Your answer should consist of the listing, repeated exactly.

———

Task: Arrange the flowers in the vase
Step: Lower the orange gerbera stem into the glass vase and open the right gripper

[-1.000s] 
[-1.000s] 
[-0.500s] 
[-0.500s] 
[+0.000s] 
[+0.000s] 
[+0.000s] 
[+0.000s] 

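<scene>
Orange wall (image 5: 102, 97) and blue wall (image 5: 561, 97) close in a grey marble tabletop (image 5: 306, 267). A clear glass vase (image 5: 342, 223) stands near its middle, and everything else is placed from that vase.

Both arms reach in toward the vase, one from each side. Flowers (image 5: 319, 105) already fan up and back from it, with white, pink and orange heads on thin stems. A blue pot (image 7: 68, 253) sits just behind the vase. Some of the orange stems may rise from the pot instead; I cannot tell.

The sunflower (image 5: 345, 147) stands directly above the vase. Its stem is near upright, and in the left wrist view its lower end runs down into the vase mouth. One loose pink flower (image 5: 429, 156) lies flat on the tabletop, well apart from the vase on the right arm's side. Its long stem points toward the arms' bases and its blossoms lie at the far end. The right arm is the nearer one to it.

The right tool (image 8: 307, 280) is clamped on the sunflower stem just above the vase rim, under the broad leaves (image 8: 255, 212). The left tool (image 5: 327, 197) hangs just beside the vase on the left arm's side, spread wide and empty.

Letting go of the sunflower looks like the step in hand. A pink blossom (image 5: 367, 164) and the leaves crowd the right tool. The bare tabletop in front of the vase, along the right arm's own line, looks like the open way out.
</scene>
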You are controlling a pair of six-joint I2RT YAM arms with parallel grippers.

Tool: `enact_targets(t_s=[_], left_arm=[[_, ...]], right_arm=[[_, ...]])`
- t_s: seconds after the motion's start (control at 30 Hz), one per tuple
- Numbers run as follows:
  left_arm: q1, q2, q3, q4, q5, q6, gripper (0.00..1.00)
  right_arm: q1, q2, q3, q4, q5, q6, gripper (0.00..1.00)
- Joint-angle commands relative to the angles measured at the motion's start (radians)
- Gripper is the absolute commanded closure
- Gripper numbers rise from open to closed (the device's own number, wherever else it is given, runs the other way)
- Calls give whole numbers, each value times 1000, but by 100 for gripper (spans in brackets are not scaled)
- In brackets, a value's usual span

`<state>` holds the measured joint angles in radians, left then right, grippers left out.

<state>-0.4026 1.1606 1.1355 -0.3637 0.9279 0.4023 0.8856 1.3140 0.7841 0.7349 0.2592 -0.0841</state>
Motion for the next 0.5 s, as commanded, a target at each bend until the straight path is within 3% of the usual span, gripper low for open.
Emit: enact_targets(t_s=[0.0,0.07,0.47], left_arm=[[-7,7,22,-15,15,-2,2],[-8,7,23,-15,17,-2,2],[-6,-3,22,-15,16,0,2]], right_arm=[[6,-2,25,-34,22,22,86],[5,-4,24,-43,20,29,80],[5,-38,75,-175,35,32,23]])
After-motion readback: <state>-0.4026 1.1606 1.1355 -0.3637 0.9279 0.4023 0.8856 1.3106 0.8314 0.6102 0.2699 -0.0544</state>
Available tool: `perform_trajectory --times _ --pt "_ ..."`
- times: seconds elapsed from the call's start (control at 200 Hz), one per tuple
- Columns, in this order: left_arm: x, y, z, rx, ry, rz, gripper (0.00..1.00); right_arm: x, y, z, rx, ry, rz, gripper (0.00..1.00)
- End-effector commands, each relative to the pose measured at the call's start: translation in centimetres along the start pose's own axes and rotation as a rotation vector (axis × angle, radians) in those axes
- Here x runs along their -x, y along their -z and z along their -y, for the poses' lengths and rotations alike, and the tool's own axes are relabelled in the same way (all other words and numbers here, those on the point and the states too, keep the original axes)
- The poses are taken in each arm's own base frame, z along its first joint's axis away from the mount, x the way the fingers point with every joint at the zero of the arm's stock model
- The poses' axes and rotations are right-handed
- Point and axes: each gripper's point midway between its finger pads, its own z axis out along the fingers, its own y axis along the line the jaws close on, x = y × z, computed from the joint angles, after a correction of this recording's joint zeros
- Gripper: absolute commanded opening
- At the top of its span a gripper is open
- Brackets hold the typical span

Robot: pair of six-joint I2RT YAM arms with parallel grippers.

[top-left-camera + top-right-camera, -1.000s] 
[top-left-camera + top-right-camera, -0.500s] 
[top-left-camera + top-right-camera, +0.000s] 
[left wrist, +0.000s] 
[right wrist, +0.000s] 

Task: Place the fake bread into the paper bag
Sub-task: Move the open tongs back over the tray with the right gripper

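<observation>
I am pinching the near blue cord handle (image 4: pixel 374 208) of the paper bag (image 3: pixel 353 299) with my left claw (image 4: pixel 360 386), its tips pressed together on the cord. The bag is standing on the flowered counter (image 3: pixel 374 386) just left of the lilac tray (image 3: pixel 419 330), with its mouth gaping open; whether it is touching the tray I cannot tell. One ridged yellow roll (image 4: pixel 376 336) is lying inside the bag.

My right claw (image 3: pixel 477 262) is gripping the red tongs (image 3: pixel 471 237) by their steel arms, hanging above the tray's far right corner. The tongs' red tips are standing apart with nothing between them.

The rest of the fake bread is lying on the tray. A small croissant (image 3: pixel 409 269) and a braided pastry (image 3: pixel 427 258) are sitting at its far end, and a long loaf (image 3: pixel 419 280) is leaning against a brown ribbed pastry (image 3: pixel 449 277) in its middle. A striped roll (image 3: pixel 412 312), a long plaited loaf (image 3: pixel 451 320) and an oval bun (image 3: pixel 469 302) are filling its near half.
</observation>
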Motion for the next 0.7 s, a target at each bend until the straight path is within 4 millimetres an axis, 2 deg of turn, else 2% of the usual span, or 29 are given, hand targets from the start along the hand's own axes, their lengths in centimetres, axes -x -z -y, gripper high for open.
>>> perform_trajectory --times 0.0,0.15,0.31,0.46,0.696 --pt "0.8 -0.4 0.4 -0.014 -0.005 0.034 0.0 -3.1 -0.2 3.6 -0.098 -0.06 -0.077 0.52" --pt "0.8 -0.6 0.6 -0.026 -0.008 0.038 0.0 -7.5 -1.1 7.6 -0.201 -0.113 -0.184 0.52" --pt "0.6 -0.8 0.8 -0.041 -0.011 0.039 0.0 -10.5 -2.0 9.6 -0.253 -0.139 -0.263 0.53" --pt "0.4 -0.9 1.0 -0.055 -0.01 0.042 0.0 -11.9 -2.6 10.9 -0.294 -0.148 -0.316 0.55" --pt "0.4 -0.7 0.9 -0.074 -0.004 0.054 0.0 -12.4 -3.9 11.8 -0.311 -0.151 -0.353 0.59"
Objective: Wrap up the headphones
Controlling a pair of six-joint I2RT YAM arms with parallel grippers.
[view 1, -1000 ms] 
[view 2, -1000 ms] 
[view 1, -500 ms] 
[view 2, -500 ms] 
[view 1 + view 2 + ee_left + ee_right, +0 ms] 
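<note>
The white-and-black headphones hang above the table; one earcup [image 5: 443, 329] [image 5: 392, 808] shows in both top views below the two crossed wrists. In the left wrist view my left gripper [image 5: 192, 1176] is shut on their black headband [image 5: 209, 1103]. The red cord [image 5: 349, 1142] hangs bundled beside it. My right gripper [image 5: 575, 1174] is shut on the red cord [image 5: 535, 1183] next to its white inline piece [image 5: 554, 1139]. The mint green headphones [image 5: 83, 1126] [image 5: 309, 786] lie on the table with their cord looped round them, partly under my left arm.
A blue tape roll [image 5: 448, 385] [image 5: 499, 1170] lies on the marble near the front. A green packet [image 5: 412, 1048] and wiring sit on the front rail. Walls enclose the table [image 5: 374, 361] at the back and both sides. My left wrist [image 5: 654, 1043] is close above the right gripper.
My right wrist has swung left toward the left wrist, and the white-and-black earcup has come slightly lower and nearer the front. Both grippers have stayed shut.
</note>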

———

**EXERCISE SOLUTION**
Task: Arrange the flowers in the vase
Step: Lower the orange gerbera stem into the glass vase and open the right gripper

[-1.000s] 
[-1.000s] 
[-0.500s] 
[-0.500s] 
[+0.000s] 
[+0.000s] 
[+0.000s] 
[+0.000s] 

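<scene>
Orange wall (image 5: 102, 97) and blue wall (image 5: 561, 97) close in a grey marble tabletop (image 5: 306, 267). A clear glass vase (image 5: 342, 223) stands near its middle, and everything else is placed from that vase.

Both arms reach in toward the vase, one from each side. Flowers (image 5: 319, 105) already fan up and back from it, with white, pink and orange heads on thin stems. A blue pot (image 7: 68, 253) sits just behind the vase. Some of the orange stems may rise from the pot instead; I cannot tell.

The sunflower (image 5: 345, 147) stands directly above the vase. Its stem is near upright, and in the left wrist view its lower end runs down into the vase mouth. One loose pink flower (image 5: 429, 156) lies flat on the tabletop, well apart from the vase on the right arm's side. Its long stem points toward the arms' bases and its blossoms lie at the far end. The right arm is the nearer one to it.

The right tool (image 8: 307, 280) is clamped on the sunflower stem just above the vase rim, under the broad leaves (image 8: 255, 212). The left tool (image 5: 327, 197) hangs just beside the vase on the left arm's side, spread wide and empty.

Letting go of the sunflower looks like the step in hand. A pink blossom (image 5: 367, 164) and the leaves crowd the right tool. The bare tabletop in front of the vase, along the right arm's own line, looks like the open way out.
</scene>
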You are controlling a pair of six-joint I2RT YAM arms with parallel grippers.

Tool: `enact_targets(t_s=[_], left_arm=[[_, ...]], right_arm=[[_, ...]])`
- t_s: seconds after the motion's start (control at 30 Hz), one per tuple
- Numbers run as follows:
  left_arm: q1, q2, q3, q4, q5, q6, gripper (0.00..1.00)
  right_arm: q1, q2, q3, q4, q5, q6, gripper (0.00..1.00)
- Joint-angle commands relative to the angles measured at the motion's start (radians)
- Gripper is the absolute commanded closure
- Gripper numbers rise from open to closed (the device's own number, wherever else it is given, runs the other way)
- Calls give whole numbers, each value times 1000, but by 100 for gripper (spans in brackets are not scaled)
- In brackets, a value's usual span

`<state>` holds the measured joint angles in radians, left then right, grippers left out.

<state>-0.4026 1.1606 1.1355 -0.3637 0.9279 0.4023 0.8856 1.3140 0.7841 0.7349 0.2592 -0.0841</state>
Motion for the next 0.5 s, as commanded, a target at each bend until the straight path is within 3% of the usual span, gripper low for open.
Emit: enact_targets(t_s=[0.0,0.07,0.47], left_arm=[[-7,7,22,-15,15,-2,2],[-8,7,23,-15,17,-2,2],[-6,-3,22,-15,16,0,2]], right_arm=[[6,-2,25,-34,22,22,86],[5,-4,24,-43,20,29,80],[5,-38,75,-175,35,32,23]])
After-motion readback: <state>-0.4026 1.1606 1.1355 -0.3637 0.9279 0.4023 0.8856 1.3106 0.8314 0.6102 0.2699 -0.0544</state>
Available tool: `perform_trajectory --times _ --pt "_ ..."`
- times: seconds elapsed from the call's start (control at 200 Hz), one per tuple
- Columns, in this order: left_arm: x, y, z, rx, ry, rz, gripper (0.00..1.00); right_arm: x, y, z, rx, ry, rz, gripper (0.00..1.00)
- End-effector commands, each relative to the pose measured at the call's start: translation in centimetres along the start pose's own axes and rotation as a rotation vector (axis × angle, radians) in those axes
- Here x runs along their -x, y along their -z and z along their -y, for the poses' lengths and rotations alike, and the tool's own axes are relabelled in the same way (all other words and numbers here, those on the point and the states too, keep the original axes)
- The poses are taken in each arm's own base frame, z along its first joint's axis away from the mount, x the way the fingers point with every joint at the zero of the arm's stock model
- The poses' axes and rotations are right-handed
- Point and axes: each gripper's point midway between its finger pads, its own z axis out along the fingers, its own y axis along the line the jaws close on, x = y × z, computed from the joint angles, after a correction of this recording's joint zeros
- Gripper: absolute commanded opening
- At the top of its span a gripper is open
- Brackets hold the typical span

Robot: pair of six-joint I2RT YAM arms with parallel grippers.

[top-left-camera + top-right-camera, -1.000s] 
[top-left-camera + top-right-camera, -0.500s] 
[top-left-camera + top-right-camera, +0.000s] 
[left wrist, +0.000s] 
[right wrist, +0.000s] 

Task: Place the fake bread into the paper bag
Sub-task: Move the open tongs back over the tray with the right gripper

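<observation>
I am pinching the near blue cord handle (image 4: pixel 374 208) of the paper bag (image 3: pixel 353 299) with my left claw (image 4: pixel 360 386), its tips pressed together on the cord. The bag is standing on the flowered counter (image 3: pixel 374 386) just left of the lilac tray (image 3: pixel 419 330), with its mouth gaping open; whether it is touching the tray I cannot tell. One ridged yellow roll (image 4: pixel 376 336) is lying inside the bag.

My right claw (image 3: pixel 477 262) is gripping the red tongs (image 3: pixel 471 237) by their steel arms, hanging above the tray's far right corner. The tongs' red tips are standing apart with nothing between them.

The rest of the fake bread is lying on the tray. A small croissant (image 3: pixel 409 269) and a braided pastry (image 3: pixel 427 258) are sitting at its far end, and a long loaf (image 3: pixel 419 280) is leaning against a brown ribbed pastry (image 3: pixel 449 277) in its middle. A striped roll (image 3: pixel 412 312), a long plaited loaf (image 3: pixel 451 320) and an oval bun (image 3: pixel 469 302) are filling its near half.
</observation>
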Motion for the next 0.7 s, a target at each bend until the straight path is within 4 millimetres an axis, 2 deg of turn, else 2% of the usual span, or 29 are given, hand targets from the start along the hand's own axes, their lengths in centimetres, axes -x -z -y, gripper high for open.
>>> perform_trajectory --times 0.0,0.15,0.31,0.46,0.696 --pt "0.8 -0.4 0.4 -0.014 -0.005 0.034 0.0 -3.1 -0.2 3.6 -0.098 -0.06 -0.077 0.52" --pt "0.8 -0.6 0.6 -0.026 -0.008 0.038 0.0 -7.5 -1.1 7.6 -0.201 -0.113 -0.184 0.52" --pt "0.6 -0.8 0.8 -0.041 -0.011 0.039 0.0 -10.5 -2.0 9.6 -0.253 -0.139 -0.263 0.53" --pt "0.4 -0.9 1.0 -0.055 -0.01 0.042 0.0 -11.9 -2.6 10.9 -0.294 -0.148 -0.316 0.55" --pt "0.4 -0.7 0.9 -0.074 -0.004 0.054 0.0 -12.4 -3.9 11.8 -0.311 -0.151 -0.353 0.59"
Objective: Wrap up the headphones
Controlling a pair of six-joint I2RT YAM arms with parallel grippers.
[view 1, -1000 ms] 
[view 2, -1000 ms] 
[view 1, -500 ms] 
[view 2, -500 ms] 
[view 1 + view 2 + ee_left + ee_right, +0 ms] 
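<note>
The white-and-black headphones hang above the table; one earcup [image 5: 443, 329] [image 5: 392, 808] shows in both top views below the two crossed wrists. In the left wrist view my left gripper [image 5: 192, 1176] is shut on their black headband [image 5: 209, 1103]. The red cord [image 5: 349, 1142] hangs bundled beside it. My right gripper [image 5: 575, 1174] is shut on the red cord [image 5: 535, 1183] next to its white inline piece [image 5: 554, 1139]. The mint green headphones [image 5: 83, 1126] [image 5: 309, 786] lie on the table with their cord looped round them, partly under my left arm.
A blue tape roll [image 5: 448, 385] [image 5: 499, 1170] lies on the marble near the front. A green packet [image 5: 412, 1048] and wiring sit on the front rail. Walls enclose the table [image 5: 374, 361] at the back and both sides. My left wrist [image 5: 654, 1043] is close above the right gripper.
My right wrist has swung left toward the left wrist, and the white-and-black earcup has come slightly lower and nearer the front. Both grippers have stayed shut.
</note>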

The output is finished, and nothing else is needed.